Prompt: Print the entire listing below word for word, excluding its pictures.

>>>

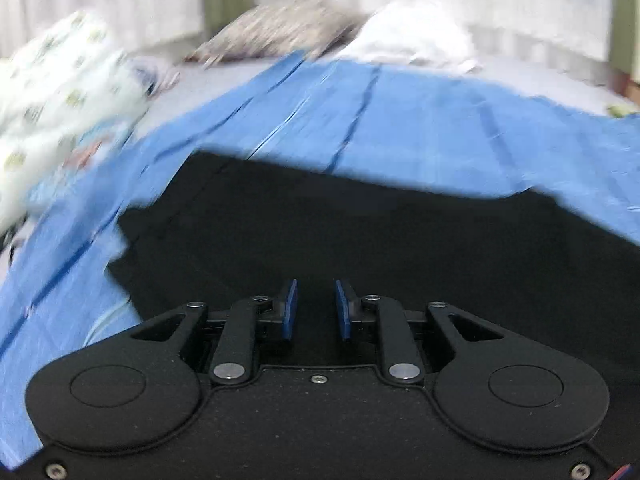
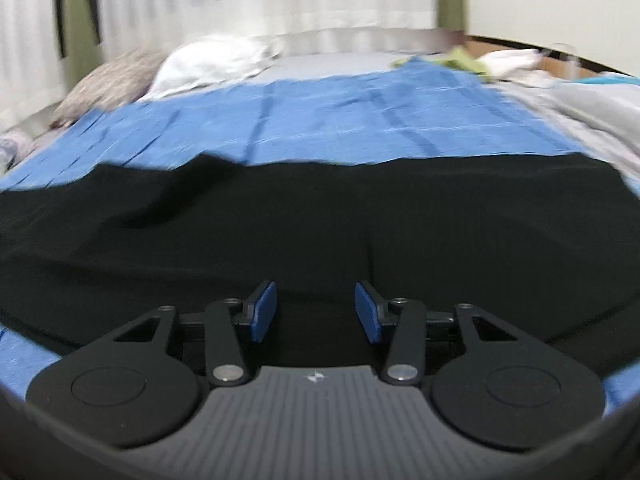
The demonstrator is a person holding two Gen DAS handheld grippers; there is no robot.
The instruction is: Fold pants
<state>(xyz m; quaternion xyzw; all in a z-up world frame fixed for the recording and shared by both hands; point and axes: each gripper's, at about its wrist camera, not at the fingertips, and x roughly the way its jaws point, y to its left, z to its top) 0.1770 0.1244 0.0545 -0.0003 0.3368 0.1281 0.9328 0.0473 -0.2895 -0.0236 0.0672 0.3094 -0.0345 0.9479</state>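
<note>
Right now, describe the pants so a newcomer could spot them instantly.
Start at the bed, covered by a blue sheet with darker stripes. The pants are the wide black cloth lying across the sheet's near part. They are the only black fabric here; the pillows at the far end are pale or patterned.

- Black pants (image 1: 340,232) lie spread on a blue sheet (image 1: 420,120).
- Left gripper (image 1: 316,310) at six o'clock, pads slightly apart, nothing between them.
- Patterned fabric (image 1: 60,92) at ten o'clock.
</note>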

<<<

Result for this task:
The demonstrator is a person holding two Gen DAS handheld grippers; there is no robot.
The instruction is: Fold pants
<state>(xyz m; quaternion xyzw; all in a z-up world frame fixed for the recording and shared by both hands; point and axes: each gripper's, at about its wrist camera, not at the fingertips, and x roughly the way its jaws point, y to its left, z to its top) 0.1770 0.1244 0.0545 -0.0003 0.3368 0.1281 0.9328 0.0473 -0.2895 -0.0236 0.0672 0.3094 -0.0345 0.9479</state>
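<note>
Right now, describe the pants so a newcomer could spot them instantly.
Start at the bed, covered by a blue sheet with darker stripes. The pants are the wide black cloth lying across the sheet's near part. They are the only black fabric here; the pillows at the far end are pale or patterned.

- Black pants (image 1: 340,232) lie spread on a blue sheet (image 1: 420,120).
- Left gripper (image 1: 316,310) at six o'clock, pads slightly apart, nothing between them.
- Patterned fabric (image 1: 60,92) at ten o'clock.
</note>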

This exercise is now done.